The one who observes the day, observes it in honor of the Lord. The one who eats, eats in honor of the Lord, since he gives thanks to God, while the one who abstains, abstains in honor of the Lord and gives thanks to God. For none of us lives to himself, and none of us dies to himself. For if we live, we live to the Lord, and if we die, we die to the Lord. So then, whether we live or whether we die, we are the Lord’s (Rm. 14:6-8).
In Christian practice there exists two categories–that which is doctrine and that which is opinion. And though these two categories exist and have existed since the creation and more so since Christ fulfilled the ceremonial and civil requirements of the Law, their ends have ever been the same, namely to glorify God. Therefore whether one submits to doctrine or whether one submits to a certain opinion, it is to be done for the sake of the glory of God alone lest that which is not sin become sin.
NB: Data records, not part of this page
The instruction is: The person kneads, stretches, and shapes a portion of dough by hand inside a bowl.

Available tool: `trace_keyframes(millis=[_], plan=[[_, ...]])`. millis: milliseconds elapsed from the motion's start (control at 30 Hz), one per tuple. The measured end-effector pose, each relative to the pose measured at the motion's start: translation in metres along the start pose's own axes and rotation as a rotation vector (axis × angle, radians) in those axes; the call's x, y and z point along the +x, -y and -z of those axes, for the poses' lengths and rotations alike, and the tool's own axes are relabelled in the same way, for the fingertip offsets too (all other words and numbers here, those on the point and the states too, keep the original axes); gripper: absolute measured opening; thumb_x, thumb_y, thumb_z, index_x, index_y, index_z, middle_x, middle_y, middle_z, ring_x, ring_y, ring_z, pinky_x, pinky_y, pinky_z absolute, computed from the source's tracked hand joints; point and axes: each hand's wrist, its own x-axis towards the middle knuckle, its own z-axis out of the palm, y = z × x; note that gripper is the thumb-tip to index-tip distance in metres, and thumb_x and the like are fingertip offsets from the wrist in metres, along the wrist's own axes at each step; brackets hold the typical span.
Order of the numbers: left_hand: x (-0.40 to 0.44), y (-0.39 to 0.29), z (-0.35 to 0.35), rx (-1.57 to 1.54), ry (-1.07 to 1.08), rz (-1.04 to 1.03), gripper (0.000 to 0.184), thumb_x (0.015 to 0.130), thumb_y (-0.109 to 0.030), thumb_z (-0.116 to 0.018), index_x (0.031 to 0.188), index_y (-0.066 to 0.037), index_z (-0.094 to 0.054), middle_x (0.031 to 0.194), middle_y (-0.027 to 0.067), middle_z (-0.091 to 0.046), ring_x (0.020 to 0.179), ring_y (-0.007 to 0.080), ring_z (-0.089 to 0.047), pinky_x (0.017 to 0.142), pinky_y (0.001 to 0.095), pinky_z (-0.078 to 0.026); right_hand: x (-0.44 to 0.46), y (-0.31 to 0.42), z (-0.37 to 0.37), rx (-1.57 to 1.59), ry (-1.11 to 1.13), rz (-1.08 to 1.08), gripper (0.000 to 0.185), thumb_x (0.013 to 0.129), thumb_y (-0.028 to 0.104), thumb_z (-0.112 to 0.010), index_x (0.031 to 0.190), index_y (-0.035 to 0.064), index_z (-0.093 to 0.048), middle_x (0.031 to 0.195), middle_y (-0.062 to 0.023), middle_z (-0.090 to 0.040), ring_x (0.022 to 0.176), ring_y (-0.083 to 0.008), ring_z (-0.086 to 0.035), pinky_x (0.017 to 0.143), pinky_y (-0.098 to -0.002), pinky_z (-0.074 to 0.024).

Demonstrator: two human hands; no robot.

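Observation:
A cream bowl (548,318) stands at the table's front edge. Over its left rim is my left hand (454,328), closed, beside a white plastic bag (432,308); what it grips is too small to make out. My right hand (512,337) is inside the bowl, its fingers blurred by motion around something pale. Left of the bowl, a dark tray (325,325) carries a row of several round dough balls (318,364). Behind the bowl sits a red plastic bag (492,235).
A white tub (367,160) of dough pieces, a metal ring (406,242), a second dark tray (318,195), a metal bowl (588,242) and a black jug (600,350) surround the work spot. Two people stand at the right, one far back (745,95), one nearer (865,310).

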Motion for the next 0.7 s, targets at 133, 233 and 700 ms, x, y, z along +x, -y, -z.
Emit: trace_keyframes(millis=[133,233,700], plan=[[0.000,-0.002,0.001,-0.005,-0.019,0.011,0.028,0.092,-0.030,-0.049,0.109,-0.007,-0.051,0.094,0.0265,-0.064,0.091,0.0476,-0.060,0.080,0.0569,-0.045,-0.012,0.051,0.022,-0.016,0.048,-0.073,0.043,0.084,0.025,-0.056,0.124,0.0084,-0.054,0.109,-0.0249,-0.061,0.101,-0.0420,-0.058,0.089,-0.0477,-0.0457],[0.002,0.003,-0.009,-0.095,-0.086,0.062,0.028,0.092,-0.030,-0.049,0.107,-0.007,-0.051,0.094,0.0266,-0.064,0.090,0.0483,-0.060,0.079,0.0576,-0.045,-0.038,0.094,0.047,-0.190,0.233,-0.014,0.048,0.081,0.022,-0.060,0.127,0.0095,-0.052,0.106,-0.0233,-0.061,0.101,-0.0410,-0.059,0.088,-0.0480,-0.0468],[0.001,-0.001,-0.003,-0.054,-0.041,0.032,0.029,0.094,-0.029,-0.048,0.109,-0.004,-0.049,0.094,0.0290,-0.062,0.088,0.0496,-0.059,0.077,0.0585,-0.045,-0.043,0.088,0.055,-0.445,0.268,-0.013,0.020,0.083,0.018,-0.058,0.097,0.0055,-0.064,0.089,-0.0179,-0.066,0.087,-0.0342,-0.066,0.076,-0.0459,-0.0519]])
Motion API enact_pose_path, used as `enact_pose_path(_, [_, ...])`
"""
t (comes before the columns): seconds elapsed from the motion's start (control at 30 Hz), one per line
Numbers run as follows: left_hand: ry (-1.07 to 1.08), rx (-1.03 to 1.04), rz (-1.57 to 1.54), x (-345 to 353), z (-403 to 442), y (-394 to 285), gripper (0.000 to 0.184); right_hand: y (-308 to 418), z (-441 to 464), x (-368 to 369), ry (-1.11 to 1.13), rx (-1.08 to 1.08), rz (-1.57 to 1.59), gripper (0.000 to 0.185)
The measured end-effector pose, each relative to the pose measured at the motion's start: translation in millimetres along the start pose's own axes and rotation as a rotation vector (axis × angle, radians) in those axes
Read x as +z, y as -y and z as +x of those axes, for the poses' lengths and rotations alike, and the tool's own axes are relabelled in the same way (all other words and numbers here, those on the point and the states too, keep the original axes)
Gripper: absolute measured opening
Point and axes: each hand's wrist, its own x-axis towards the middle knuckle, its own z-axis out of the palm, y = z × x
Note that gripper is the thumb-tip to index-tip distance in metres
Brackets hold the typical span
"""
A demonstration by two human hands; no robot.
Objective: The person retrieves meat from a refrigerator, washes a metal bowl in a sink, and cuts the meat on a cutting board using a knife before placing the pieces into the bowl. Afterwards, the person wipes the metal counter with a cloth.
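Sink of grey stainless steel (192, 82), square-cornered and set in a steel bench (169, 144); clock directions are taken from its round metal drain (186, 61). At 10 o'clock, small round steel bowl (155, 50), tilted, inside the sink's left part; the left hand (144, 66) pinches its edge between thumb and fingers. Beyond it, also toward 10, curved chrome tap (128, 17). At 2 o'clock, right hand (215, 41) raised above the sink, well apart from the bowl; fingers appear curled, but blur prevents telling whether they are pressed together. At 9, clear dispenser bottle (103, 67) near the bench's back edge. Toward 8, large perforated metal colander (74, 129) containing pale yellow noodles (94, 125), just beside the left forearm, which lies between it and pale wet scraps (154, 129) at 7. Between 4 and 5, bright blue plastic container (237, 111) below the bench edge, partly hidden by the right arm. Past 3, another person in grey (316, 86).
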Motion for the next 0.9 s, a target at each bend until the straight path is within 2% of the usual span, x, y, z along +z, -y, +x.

For sin has never been rooted in particular practices, but it always has been rooted in a rebellious and self-glorifying heart. For when one sins, it is from the heart that he sins, for at that moment his heart’s desire is not to glorify God, but it is to please himself. Thus if anything is to be pleasing to God, it must be done from heart that seeks to honor him alone.
For this reason, the apostle writes elsewhere, “So, whether eat or drink, or whatever you do, do all to the glory of God” (1Cor. 10:31). For the practice is not the end of itself, nor is its propagation, but the glory of God is to be its only end. So if one eats all foods, he is to do it to the glory of God; if he abstains from particular foods, he is to do it to the glory of God; if he drinks wine, he is to do it to the glory of God; if he abstains from wine, he is to do it to the glory of God. For around such things there is no law, for Christ has fulfilled the law concerning such things and has freed us from it, “in order that the righteous requirement of the law might be fulfilled in us who walk not according to the flesh but according to the Spirit” (Rm. 8:4).
The reason being, as the apostle says later in the chapter, “For the kingdom of God is not a matter of eating and drinking but of righteousness and peace and joy in the Holy Spirit” (Rm. 14:17). In other words, these things over which we quarrel the most have no correlation with the kingdom of God. For God is not concerned about the practices of our particular cultures or our traditions per se, but he is concerned about righteousness, peace, and joy in the Holy Spirit.
The apostle Peter writes, “[By] his divine power [God] has granted to us all things that pertain to life and godliness, through the knowledge of him who called us to his own glory and excellence” (2Pet. 1:3). What Peter is conveying is that God has fully given to us all things to be godly in his sight and to glorify him through the knowledge of God in Christ. This knowledge has been made known to us in the person of Jesus Christ and in his Word which he has spoken forth from before the foundation of the world. For this reason, we are to fully understand that which he has given to us, viz. his Scriptures, and they alone are sufficient for our godliness. All other matters that the Scriptures do not address or to which they explicitly give freedom–all these do not pertain to life and godliness in and of themselves, but they do so in the heart of him who practices them. Therefore, in these things, one’s heart must be inclined to glorify Christ alone, and he must practice all things to that end.
For this reason, the Christian must do as the Lord commanded Joshua, “Meditate on [the law] day and night, so that you may be careful to do according to all that is written in it (Jsh. 1:8),” so that he might do as David did, viz. “I have stored up your word in my heart, that I might not sin against you” (Ps. 119:11). For the Christian’s aim must be to glorify God by “the renewal of [his] mind” (Rm. 12:2) by the Word of God and to conform himself to the instructions therein for God’s glory, and so that he might distinguish what is lawful requirement and what is opinion. And it is for this end that apostle instructs the stronger in the faith to suffer the opinions of the weak, for they in their infancy have yet to meditate upon the word of the Lord and to be transformed by it. Therefore, rather than casting those out for their ignorance and their convictions based upon culture and tradition, we are to accept them so that they too might have a chance to grow in godliness by being instructed from the Word of God.